Beeston Road, EN4

Place Name

Thought to be named after Edward Beeston Long (March 1, 1763 – September 25,1825), the Lord of Barnet Manor, who, despite living at Hampton Lodge in Seale, Surrey, was a major landowner in Barnet whose wealth was derived from slavery in Jamaica. His two great-grandfathers, Samuel Long and William Beeston, were founding figures of Jamaica as a slave society. The family owned the Lucky Valley and Longville plantations, enslaving hundreds of people, while his father authored a notorious, racist history of Jamaica in 1774. Although he never returned to Jamaica after age six, Long was supported by this enslaved labor throughout his life as a landed gentleman, and his heirs later received compensation upon the abolition of slavery. Exploringsurreyspast website: “The family had a colonial association with Jamaica reaching back to Samuel Long‘s participation in its military conquest in 1655. Much of the Longs’ later wealth was based on ownership or co-ownership of two plantations on the island, Lucky Valley and Longville (the latter named after the family), as well as a more short-term interest in at least one other.
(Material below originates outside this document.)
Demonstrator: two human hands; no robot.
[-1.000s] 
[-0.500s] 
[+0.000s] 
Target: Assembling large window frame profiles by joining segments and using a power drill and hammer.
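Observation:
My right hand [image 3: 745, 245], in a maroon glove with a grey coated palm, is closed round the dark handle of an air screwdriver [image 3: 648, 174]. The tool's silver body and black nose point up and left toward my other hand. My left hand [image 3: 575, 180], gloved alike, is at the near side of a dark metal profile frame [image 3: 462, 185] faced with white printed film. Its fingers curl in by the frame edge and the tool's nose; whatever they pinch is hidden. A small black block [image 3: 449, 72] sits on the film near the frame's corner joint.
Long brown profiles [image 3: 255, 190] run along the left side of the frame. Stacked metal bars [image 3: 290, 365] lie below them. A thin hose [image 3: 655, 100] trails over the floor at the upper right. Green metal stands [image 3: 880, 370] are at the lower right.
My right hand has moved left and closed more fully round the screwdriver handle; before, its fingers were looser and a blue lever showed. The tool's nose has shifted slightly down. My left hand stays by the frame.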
Therefore, they possessed hundreds of enslaved people: on the Lucky Valley estate alone between 1813 and 1826, when it was owned outright by Edward Beeston Long, the numbers recorded never went below 246 people and rose to as many as 290. Edward Beeston Long’s father was Edward Long, who belonged to the West India merchants’ and planters’ committee, and more notoriously was the author of what is now recognised as a racist work of history, the three-volume History of Jamaica published in 1774.” Long, who went to school at Harrow and later graduated from Cambridge University, married Mary Thomlinson, heiress of Barnet Manor, and thus took ownership in 1787.